Judge A. E. (1869 - 1939)
Contact: Crystal Wendt
Surnames: Dudley, Longenecker, Cook, McArthur, Reichenbach
----Sources: Clark County Press (Neillsville, Clark County, Wis.) Thurs., 7 Dec. 1939
Dudley, Judge A. E. (28 March 1869 - 5 Dec. 1939)
Funeral services for Judge A. E. Dudley, 70, well-known public official and long-time resident of Neillsville, who died Tuesday afternoon after a two-day illness, will be held from Masonic temple at 2 p.m. Friday. Masonic services will be conducted, and the Rev. George W. Longenecker will speak. Burial will be made in the Neillsville Cemetery.
A former Neillsville postmaster and police justice here over a period of many years, Judge Dudley suffered a stroke at his home Sunday morning. Unconscious when he was found in his bed about 1 p.m. Sunday, he slipped on into death at 4:40 p.m. Tuesday.
Judge Dudley had been tired greatly by a trip to Black River Falls Friday, where he sought to aid some old friends; and early Sunday morning he told Mrs. Kate Cook, his housekeeper and friend of over 50 years, that he was "very tire" and would remain in bed to rest.
Mrs. Cook said she heard a noise in the bedroom between 12 and 1 p.m., and expressed belief that he had been stricken about that time. Judge Dudley had not enjoyed good health for several years, although he seldom missed a day at his courtroom in the city hall.
He was born March 28, 1869, in Cambridge, Dane County, to Philip S. and Marie (McArthur) Dudley, and was the youngest of five children. A few months after his birth the family moved to Neillsville, where Philip Dudley started the first harness shop in the community.
The harness business became a flourishing one in the years immediately following, and the fire prospered. Mr. Dudley learned the harness-making trade from his father, and carried on in the business for a few years after the death of his father in 1906.
For a few years, following he followed the paper-hanging and painting trade, and was engaged in this occupation when he was appointed by the city council to fill an unexpired term as justice of the peace. For 10 consecutive years he filled the office by re-election, and, in accordance with an old-time custom of his office, he frequently practiced before the court. For several years he also held the appointment of court commissioner.

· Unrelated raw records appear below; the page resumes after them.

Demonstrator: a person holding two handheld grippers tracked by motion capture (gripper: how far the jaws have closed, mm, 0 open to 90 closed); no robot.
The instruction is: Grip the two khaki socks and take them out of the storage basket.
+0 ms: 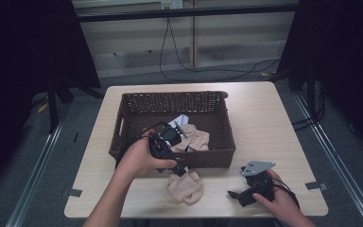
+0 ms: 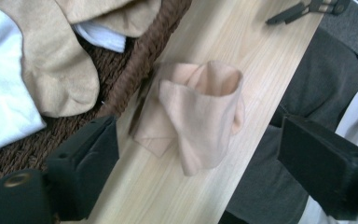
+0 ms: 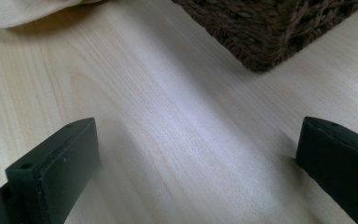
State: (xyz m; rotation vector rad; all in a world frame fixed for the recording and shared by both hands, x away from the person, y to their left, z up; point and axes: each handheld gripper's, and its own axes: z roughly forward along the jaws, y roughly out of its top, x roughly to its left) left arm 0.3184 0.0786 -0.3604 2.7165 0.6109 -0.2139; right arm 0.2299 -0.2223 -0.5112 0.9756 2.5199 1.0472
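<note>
Left hand-held gripper (image 2: pixel 196 172) jaws spread wide, poised over the crumpled peach fabric sock (image 2: pixel 198 112) lying on the pale wooden table (image 2: pixel 242 51) just beside the dark brown woven wicker basket (image 1: pixel 130 106). Best lowered squarely over the bunched fold, then closed firmly. Right hand-held gripper (image 3: pixel 198 172) open, clamping nothing, near the table's front edge.

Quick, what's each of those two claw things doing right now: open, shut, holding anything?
Left gripper: open, holding nothing; the peach sock lies on the table below it.
Right gripper: open, empty, over bare table.
</note>
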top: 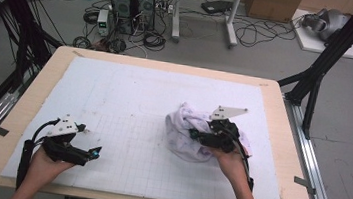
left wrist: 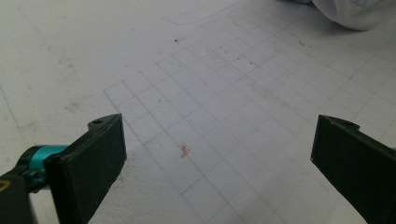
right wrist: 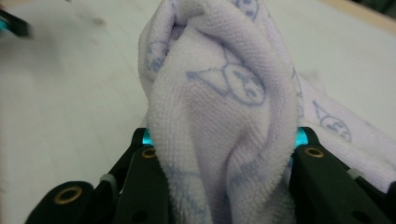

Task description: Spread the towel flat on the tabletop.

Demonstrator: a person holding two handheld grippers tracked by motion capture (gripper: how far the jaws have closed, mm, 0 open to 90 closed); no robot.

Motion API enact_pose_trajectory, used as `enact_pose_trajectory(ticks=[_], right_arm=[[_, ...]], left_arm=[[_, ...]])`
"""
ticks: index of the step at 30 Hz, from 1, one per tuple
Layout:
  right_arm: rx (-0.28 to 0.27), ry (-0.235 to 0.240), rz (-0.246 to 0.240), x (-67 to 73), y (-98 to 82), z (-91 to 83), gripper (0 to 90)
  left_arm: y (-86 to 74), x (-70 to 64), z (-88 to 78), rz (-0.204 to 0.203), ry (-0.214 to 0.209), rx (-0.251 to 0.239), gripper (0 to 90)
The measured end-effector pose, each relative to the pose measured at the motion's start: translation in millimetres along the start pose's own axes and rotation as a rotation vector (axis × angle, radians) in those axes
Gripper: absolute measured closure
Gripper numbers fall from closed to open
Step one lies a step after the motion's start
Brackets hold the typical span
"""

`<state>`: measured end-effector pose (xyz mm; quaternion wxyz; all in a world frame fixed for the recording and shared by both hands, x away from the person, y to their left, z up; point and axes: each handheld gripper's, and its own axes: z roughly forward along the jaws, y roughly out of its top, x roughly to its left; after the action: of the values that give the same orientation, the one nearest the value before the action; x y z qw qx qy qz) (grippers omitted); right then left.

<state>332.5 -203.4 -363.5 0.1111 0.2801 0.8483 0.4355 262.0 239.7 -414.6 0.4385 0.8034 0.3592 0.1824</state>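
A pale lilac towel (top: 181, 130) printed with small blue cartoon faces lies bunched on the right half of the white gridded mat (top: 130, 94). My right gripper (top: 196, 133) is over its near side, shut on a thick fold. In the right gripper view the towel (right wrist: 224, 102) bulges up between the jaws of the gripper (right wrist: 224, 154) and hides the pads. My left gripper (top: 94, 153) rests low at the mat's near left corner, far from the towel. Its jaws stand wide open over bare grid lines (left wrist: 219, 128), and an edge of the towel (left wrist: 355, 11) shows at the top right.
The mat covers a wooden table (top: 168, 63) whose rim shows all round. Black frame posts (top: 318, 70) stand at the table's far right and far left corners. Beyond the far edge, computer towers (top: 133, 1), cables and boxes sit on the floor.
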Motion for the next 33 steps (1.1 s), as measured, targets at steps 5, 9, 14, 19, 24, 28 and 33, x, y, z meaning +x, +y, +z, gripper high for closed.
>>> enact_pose_trajectory(ticks=[5, 9, 14, 19, 24, 28, 33], right_arm=[[-0.072, 0.108, -0.051, 36.7, 48.3, 4.4, 64.5], [-0.081, 0.159, -0.088, 63.3, 66.5, 18.3, 63.9], [0.035, 0.232, -0.046, 81.5, 33.7, 76.2, 60.6], [0.156, 0.26, -0.019, 84.4, 5.9, 100.3, 40.2], [0.054, 0.272, -0.049, 84.4, 15.3, 61.7, 26.3], [-0.041, 0.194, -0.058, 59.3, 21.4, 20.3, 24.7], [-0.015, 0.145, -0.012, 41.8, 8.4, 29.9, 29.5]], left_arm=[[-0.6, 3.4, -3.1, -0.007, 0.006, -0.006, 3.9], [-1.7, 6.9, -6.6, -0.017, 0.013, -0.013, 3.9], [-3.2, 9.5, -9.2, -0.02, 0.008, -0.02, 7.7], [-2.6, 7.2, -7.7, -0.017, -0.003, -0.015, 7.7], [0.9, 3.7, -5.5, -0.013, -0.018, -0.018, 7.8], [13.6, -1.5, -1.1, -0.007, -0.057, -0.052, 9.4], [27.4, -5.2, 14.4, 0.007, -0.111, -0.055, 13.7]])
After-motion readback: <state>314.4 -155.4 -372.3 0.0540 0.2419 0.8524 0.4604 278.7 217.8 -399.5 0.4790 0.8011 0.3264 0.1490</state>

For more than nine years Judge Dudley held the postmaster-ship of Neillsville, Wis. His first appointment was made during the second term of Theodore Roosevelt, and the second appointment was made by President Taft. He was held over at the end of his second term for a year and three months under the Wilson administration.
During his earlier years Judge Dudley was active in fraternal orders of the community. He was a member of the Blue Lodge, the chapter and the Commandery of the Masonic order, and was a member and officer at various times in the Woodmen of the World and Independent Order of Odd Fellows.
President of the First National Bank in Neillsville since its reorganization, Judge Dudley, with his father, was closely identified with the early development of Neillsville the surrounding areas.
He was married February 3, 1892, to Alice Reichenbach, daughter of Mr. and Mrs. Joseph Reichenbach of Black River Falls, who survives her husband. One son, Francis, at home, also survives. A second son, Harold, died in infancy.